I dont think that the live shrimp on a cork will hold up in the currents, At least I havent had any luck with that. IT works great in the sound or other calm areas, but I havent had much luck anywhere with a decent current. just my .02


----------



## pogeymoe (May 5, 2009)

thanks payne. i think im going to yak out some cobia baits and chill on the hill with my jill.maybe catch a seamullet or spot.might catch some minnows and see if we can find mr flattie too.think between frisco and the point would be cool? probably try a ways south of point.

anyone ever ballon crabs for cobia? seems like it would work as well as eels.


----------



## Tacpayne (Dec 20, 2008)

I have had pretty good luck with some nice flatties on carolina rigged finger mullet, Live and dead. I caught the majority of my flounder in small troughs with decent cross current last year.I dont have any experience with cobia from the surf, but plan on getting some this year.


----------



## chris storrs (Aug 25, 2005)

pogey moe, i wouldnt know a thing bout teh old days, i dont go back that far, but i m pretty sure i remember it being longer when i was like 8 or ten before i really started fishing...kings have been soso past year or two in the summer on frisco...very few..cobia were abundant last june..and june before...decent shot at one...think close in

far as the yak..prolly got a better shot of gettin a cobe outa your yak sight casting or slow trolling around and have a rod ready with a bucktail or eel or something to toss to one on top...also the deep water be alot easier to yak baits out to off the beach than slidin a livebait off the pier...but kinda cuts kings outta teh picture ....takes a heckuva cast with the anchor to get where i like to fish off the pier

id kill to get a yak to be able to fish the bar way off the end of frisco in the heat of summer....the creatures i done seen out there..will flat make ya pissed sittin on the end of a dead pier


----------



## pogeymoe (May 5, 2009)

*chris/tacpayne*

i think i will fish just up or below the pier.june10-15.ill have a blue yak.if ya want to use it some thats cool.i think i have my plan for the beach.might yak out cobia baits (bottom only i guess) and maybe float around in the yak if water is good for kings.if not i will bottom fish on the beach.

what i wonder is if the trout or flounder will be findable behind frisco woods.i know skeeters will eat us up but i think we will stay there.we love to camp.

may try to do some giggin if i can find out if its legal there.

yall look for us if ya want to yak out baits and i might even take some baits out after dark!


----------



## Mad Hatterest (May 10, 2009)

Talked to the waitress at the Quarter Deck restaurant across the highway from the pier.

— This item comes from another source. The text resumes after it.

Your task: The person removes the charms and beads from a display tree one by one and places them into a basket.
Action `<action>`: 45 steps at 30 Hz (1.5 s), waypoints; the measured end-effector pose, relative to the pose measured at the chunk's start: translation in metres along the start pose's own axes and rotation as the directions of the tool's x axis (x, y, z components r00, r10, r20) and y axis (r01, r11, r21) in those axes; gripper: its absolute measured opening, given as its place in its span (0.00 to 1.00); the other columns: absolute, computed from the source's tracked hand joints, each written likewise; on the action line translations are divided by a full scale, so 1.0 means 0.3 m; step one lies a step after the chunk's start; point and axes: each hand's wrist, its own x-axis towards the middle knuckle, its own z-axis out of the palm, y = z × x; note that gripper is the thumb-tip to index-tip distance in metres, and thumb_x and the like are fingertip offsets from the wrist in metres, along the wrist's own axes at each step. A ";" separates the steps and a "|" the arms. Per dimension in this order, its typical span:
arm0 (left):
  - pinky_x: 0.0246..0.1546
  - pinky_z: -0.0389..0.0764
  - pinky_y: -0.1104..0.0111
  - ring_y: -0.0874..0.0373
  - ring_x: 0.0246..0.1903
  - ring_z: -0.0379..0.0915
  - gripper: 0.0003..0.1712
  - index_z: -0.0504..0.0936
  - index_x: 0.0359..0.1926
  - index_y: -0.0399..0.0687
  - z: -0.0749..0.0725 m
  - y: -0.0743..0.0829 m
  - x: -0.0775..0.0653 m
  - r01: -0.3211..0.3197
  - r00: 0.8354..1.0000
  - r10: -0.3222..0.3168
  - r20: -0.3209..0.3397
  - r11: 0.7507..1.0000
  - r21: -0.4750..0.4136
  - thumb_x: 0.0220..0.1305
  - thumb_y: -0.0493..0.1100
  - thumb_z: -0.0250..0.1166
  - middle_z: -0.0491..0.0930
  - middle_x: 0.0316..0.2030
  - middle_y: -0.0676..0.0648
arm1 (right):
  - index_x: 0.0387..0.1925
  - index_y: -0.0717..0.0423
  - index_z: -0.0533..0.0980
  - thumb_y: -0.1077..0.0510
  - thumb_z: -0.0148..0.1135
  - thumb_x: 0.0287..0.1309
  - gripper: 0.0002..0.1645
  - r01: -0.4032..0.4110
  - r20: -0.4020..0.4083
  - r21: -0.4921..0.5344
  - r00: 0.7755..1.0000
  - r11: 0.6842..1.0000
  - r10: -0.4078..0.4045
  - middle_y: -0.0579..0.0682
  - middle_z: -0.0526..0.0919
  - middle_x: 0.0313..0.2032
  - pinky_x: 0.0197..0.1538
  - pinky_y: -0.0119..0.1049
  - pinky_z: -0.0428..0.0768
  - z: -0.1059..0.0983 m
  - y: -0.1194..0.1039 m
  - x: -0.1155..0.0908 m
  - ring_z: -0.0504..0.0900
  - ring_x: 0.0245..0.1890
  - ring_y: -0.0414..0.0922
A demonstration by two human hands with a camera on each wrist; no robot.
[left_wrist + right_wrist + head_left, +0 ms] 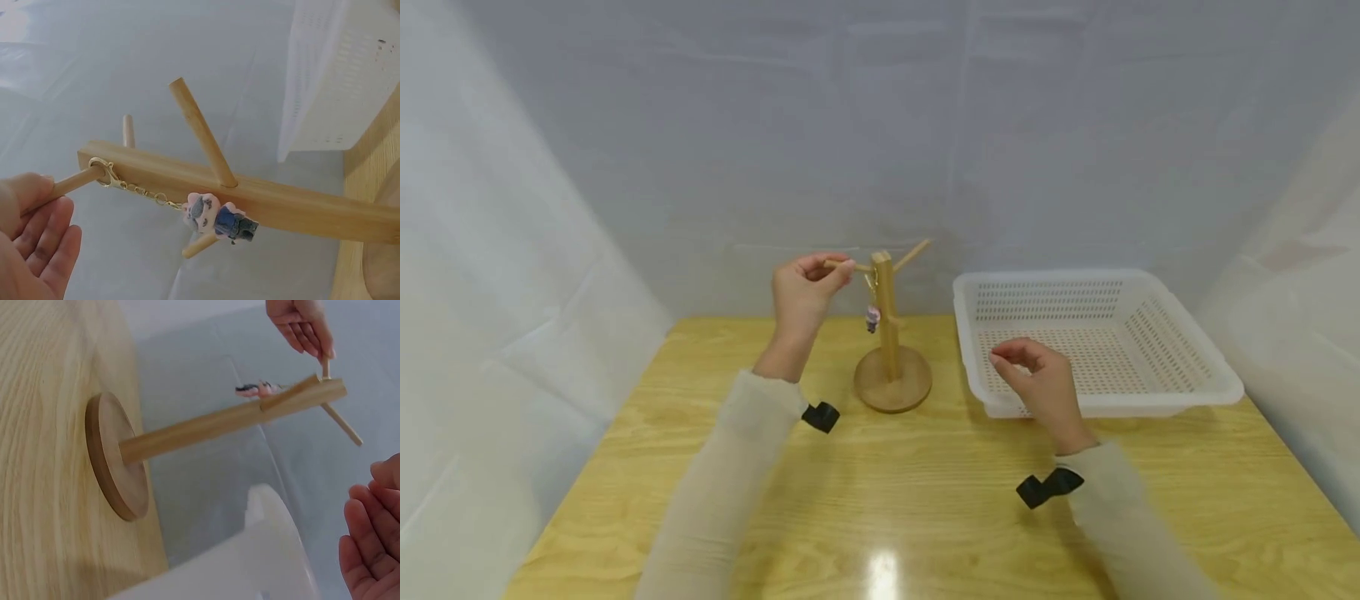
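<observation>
A wooden peg stand [889, 329] rises from a round base [893, 398]. My left hand [807, 293] pinches the outer end of an upper peg [74, 181] between thumb and fingers. Around that peg, close against the post, hangs the gold clasp [103, 170] of a keychain; its short chain leads down to a small pink figure [209, 215] in blue and grey clothes. To the right of the stand, my right hand [1043, 383] hovers near the basket's front left corner, fingers loosely bent with nothing between them.
A white perforated plastic basket [1195, 396] stands at the right on the wooden table [880, 483]. Other pegs, such as the upper right one [913, 253], stick out from the post. Pale sheeting [820, 150] hangs behind the table and at both sides.
</observation>
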 end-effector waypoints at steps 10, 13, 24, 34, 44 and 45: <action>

She said the concessioner is on a church mission overseas and will not be back until end of May. Will take at least a month from then to complete repairs. They've dropped about 5 piles in the parking lot, but that's it. Last year the pier was open first week in May.

Pier was longer before Isabelle. It had an automated weather reporting station on the end. I found it on the web and got real time air temp, water temp, barometric pressure, water height, wind speed, etc. I was watching online in PA when Isabelle hit. Pressure plunged, wind speed went way up, water height way up, etc, then it all stopped at 3:00--end of pier, with station, broke off. Next year they blocked off the broken end, but opened. Next year they added the current T on the end. I printed out the graphs of the data from the web leading up to and at 3:00 and have it hanging on my wall at home in PA.


----------



## IrishMike (May 17, 2009)

PLEASE keep me posted on Frisco Pier. I'm heading down to NC in August, and hoping to fish from the pier.

-Mike


----------



## IrishMike (May 17, 2009)

Has anyone seen any work happening on Frisco Pier yet?


----------



## Drumdum (Jan 6, 2003)

IrishMike said:


> Has anyone seen any work happening on Frisco Pier yet?

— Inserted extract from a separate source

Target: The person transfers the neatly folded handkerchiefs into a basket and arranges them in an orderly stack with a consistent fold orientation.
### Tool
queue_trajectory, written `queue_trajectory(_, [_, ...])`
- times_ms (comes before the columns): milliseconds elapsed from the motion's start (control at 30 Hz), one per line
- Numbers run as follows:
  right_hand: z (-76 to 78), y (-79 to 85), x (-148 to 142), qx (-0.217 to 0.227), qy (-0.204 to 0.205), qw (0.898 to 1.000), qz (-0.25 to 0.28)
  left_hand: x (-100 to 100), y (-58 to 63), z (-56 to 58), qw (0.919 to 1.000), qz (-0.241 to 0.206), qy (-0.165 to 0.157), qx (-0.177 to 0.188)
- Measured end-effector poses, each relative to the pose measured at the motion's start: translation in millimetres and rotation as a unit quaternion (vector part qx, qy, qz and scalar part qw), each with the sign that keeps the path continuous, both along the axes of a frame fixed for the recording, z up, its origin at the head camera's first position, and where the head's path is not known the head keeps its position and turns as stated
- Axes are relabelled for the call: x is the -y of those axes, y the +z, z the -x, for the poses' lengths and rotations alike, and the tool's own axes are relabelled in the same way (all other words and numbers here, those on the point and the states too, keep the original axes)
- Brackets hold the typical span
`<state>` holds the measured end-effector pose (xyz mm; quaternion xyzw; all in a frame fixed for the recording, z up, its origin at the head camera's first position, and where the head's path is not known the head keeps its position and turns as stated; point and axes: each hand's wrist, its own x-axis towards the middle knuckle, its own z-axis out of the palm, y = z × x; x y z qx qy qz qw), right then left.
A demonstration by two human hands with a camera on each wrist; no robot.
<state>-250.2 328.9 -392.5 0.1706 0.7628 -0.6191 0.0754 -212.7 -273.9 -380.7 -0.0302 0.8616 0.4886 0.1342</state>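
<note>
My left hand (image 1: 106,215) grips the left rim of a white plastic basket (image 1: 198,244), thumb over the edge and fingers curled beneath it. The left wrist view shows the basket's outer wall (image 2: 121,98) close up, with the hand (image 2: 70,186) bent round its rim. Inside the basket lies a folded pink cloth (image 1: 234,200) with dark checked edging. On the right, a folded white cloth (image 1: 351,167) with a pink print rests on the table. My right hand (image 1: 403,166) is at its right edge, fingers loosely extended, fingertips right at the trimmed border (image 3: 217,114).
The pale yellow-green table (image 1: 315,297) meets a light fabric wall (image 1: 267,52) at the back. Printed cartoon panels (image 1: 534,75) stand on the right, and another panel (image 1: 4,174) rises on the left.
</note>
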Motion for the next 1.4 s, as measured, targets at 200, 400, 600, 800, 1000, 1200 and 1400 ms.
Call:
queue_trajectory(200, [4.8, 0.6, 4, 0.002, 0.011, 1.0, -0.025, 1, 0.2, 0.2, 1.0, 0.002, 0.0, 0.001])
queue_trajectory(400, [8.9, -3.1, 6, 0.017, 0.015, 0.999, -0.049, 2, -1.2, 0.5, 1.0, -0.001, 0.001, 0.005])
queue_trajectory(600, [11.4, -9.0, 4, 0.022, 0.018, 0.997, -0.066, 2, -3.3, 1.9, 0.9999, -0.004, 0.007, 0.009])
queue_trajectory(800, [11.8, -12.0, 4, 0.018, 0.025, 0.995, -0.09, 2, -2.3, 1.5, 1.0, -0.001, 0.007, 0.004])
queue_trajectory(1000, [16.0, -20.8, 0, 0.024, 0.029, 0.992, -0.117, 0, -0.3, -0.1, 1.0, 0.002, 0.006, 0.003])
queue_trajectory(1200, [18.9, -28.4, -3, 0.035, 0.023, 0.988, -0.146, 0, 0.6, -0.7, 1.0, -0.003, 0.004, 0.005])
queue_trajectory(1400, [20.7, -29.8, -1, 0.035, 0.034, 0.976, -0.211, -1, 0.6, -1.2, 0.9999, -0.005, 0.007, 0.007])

I talked to a friend of mine that worked the pier last yr... He said that the owner is working in Gulf Coast now and looking to relocate... I looked at the pier yesterday,imho it won't be open this yr....


----------



## pogeymoe (May 5, 2009)

you guys need to yak out by the pier and pickup some flounder!!


----------



## fishingeek (Aug 30, 2004)

*Near Frisco Pier*

We're looking to rent house thats very close to the pier. The house's description talks alot about the pier. I'm guessing by this thread that the pier is not open and likely will not be open this year.

Do alot of people use the pier's parking lot to use the beach? Wife was alittle concerned about the alot of pier traffic. Anyone stayed at the "SURF INN" just north of pier?


----------



## joe l. (Jul 31, 2004)

fishingeek said:


> We're looking to rent house thats very close to the pier. The house's description talks alot about the pier. I'm guessing by this thread that the pier is not open and likely will not be open this year.
> 
> Do alot of people use the pier's parking lot to use the beach? Wife was alittle concerned about the alot of pier traffic. Anyone stayed at the "SURF INN" just north of pier?


A couple years ago (I think it was 2006) we stayed at the house directly behind the pier (house name was Oyster Catcher, I think Hatteras Realty had it). We were there the last week of August, and there were not very many cars in the pier parking lot - I'd say only from whomever was fishing the pier. Maybe that's cause it was later in the season, dunno for sure. Either way, traffic was pretty minimal and seemed safe.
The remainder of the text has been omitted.